One example I found was where you might want to add some extra code to your function.

Imagine you're implementing a file parser which may include a cryptographic signature. Crypto tends to add a fair amount of dependencies that often have their own quirks[1], so you might want only validate signatures when the crypto feature is enabled (e.g. because most of the time you know things come from a trusted source.

const SIGNATURE_LENGTH: usize = 32;

struct Document {
  signature: [u8; SIGNATURE_LENGTH],
  // other stuff
}

fn deserialize(data: &[u8]) -> Result<Document, Error> {
  anyhow::ensure!(data.len() >= SIGNATURE_LENGTH);
  let (signature, content) = data.split_at(SIGNATURE_LENGTH);
  
  #[cfg(feature = "crypto")]
  {
    verify_signature(signature, content)?;
  }

  Ok(Document {
    signature: signature.try_into().expect("Length already checked"),
    ...
  })
}

How do you feel about that #[cfg(feature = "crypto")]? Whenever I see it, I'm reminded of C projects where you'll see large swathes of a function wrapped in (potentially nested) #ifdefs and the overall control flow is hard to follow.

Optional Fields

Another example of conditional compilation is when you might want a struct to have a particular field only under certain circumstances.

struct Foo {
  #[cfg(linux)]
  fd: std::os::unix::io::OwnedFd,
}

Something very similar came up in a recent thread:

Swapping out entire implementations

Sometimes you will want to switch between implemetations of something depending on a condition.

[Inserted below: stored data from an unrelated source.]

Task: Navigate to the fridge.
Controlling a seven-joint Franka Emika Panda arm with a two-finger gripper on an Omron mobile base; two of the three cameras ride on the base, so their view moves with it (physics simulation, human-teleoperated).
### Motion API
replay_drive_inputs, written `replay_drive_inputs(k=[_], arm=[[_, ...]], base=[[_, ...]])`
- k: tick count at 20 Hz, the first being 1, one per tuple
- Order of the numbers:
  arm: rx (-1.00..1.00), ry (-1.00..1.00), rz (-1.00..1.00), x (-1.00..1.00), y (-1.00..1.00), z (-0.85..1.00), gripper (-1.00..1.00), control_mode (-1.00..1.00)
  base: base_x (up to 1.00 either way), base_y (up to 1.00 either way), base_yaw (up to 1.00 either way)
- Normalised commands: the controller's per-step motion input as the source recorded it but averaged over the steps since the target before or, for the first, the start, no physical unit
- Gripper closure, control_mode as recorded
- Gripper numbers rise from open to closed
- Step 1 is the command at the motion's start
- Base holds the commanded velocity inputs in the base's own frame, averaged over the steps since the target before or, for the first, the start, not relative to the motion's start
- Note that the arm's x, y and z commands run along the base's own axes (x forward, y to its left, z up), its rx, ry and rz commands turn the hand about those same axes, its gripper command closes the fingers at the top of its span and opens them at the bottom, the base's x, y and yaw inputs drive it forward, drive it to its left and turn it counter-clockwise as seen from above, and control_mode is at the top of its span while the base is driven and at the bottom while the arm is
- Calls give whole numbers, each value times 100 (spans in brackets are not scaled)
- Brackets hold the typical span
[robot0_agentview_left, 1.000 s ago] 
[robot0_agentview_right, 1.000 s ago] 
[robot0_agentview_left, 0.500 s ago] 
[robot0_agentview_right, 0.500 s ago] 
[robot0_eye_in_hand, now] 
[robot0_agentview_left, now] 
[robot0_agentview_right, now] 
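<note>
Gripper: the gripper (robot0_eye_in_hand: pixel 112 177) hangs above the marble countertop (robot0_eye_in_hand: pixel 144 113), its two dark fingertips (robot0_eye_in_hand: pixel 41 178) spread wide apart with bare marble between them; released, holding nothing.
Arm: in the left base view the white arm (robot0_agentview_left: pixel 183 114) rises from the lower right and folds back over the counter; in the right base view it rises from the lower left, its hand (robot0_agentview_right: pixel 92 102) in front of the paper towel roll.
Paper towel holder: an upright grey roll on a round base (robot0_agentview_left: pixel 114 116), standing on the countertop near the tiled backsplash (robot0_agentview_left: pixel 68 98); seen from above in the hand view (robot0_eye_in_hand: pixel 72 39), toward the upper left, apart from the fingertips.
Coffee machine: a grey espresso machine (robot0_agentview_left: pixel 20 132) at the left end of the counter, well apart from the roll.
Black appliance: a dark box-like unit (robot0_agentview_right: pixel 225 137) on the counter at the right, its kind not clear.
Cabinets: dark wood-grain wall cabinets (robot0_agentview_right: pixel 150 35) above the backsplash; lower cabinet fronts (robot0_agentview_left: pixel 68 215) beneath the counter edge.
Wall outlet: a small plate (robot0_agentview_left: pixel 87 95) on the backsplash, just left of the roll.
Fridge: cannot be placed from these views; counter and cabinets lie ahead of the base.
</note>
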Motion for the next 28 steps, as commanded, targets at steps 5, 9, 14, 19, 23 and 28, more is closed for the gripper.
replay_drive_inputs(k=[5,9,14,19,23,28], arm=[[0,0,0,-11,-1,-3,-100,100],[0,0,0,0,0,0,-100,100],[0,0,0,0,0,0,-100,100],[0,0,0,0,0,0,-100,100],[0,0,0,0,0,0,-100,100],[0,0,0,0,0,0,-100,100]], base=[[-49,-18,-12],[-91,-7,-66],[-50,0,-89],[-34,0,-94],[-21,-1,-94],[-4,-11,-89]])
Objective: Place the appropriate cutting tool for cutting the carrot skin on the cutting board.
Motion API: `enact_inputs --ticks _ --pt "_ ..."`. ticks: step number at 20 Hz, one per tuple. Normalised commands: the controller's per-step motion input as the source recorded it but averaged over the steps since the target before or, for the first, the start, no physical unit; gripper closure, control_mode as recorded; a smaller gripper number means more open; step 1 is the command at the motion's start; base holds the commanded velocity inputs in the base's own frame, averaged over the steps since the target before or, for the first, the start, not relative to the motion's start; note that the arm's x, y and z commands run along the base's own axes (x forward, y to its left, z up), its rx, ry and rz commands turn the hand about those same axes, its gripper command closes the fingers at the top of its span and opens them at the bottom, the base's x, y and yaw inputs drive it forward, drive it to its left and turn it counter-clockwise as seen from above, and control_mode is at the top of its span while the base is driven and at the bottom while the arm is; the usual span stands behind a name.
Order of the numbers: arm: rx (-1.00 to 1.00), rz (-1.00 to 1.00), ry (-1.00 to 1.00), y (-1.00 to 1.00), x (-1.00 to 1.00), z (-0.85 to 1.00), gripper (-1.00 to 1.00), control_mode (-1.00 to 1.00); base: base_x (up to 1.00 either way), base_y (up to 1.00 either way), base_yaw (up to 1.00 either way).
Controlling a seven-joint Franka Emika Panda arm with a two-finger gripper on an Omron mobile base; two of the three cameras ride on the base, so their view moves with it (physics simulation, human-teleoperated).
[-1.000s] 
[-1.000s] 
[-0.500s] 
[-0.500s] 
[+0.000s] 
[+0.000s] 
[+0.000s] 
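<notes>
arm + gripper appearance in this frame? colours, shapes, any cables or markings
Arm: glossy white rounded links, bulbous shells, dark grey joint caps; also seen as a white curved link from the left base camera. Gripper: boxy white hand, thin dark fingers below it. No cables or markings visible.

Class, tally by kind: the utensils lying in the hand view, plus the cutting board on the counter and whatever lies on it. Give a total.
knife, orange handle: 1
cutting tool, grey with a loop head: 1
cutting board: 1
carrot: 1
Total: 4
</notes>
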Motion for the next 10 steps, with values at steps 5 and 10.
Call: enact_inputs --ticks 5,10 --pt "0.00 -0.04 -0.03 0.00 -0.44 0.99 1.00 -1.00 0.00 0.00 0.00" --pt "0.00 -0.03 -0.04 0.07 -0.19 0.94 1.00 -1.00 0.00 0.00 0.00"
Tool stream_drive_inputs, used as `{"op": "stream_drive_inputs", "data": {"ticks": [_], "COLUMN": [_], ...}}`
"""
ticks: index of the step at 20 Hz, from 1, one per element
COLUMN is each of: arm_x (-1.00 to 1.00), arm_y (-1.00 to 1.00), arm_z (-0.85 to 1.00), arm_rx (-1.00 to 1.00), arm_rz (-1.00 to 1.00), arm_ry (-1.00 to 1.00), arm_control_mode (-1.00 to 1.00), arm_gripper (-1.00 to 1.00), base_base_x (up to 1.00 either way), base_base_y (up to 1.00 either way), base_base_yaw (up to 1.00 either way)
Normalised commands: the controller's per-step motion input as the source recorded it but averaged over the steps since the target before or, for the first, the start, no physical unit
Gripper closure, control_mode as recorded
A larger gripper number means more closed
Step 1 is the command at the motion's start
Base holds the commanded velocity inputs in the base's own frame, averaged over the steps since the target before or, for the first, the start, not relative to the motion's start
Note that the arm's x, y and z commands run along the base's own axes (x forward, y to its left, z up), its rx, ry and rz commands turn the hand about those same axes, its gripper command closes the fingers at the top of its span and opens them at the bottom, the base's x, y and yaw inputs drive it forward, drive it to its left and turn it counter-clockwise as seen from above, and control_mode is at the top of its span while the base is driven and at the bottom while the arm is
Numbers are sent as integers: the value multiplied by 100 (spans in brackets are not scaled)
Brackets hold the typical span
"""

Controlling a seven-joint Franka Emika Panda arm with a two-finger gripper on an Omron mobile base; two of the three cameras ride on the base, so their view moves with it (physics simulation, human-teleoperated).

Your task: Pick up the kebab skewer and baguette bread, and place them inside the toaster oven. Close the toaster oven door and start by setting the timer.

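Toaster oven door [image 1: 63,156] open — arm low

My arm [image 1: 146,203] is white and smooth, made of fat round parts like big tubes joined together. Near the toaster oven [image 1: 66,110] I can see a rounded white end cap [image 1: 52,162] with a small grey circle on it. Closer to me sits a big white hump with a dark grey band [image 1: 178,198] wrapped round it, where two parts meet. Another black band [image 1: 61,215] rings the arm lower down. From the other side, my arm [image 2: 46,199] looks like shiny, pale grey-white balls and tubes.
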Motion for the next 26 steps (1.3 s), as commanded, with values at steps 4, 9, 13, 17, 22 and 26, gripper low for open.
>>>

For example, you might want to mock out a type during testing or you are implementing a cross-platform wrapper like std::fs::File.


I can't remember who said it (maybe Matklad?), but the idea is that you want to avoid conditional compilation as much as possible because conditional compilation has a tendency to be viral and you end up having a combinatorial explosion of CI jobs if you want to make sure all your code is exercised and features don't accidentally conflict (which people almost never bother doing).

This is pretty close to how I feel, so the approach I've started gravitating to is

  1. Avoid conditional compilation as much as possible
  2. Push back when someone writes a PR that introduces conditional compilation
  3. If it really is unavoidable, use dependency injection to push it further up the dependency tree and out of the main code

So in the "optional code" example I would remove it and instead accept an argument implementing a Validator trait which has a verify_signature() method. Then users can choose to pass in a no-op validator or, if the crypto feature is enabled, my crate might provide a CryptographicValidator which they can use. That means we would always call verify_signature(), but the no-op implementation would just do nothing.

When I need to switch between implementations, I would create some sort of trait which gets implemented for each situation and then provide a constructor that returns impl Trait. Or, if that's not practical, I might use type aliases.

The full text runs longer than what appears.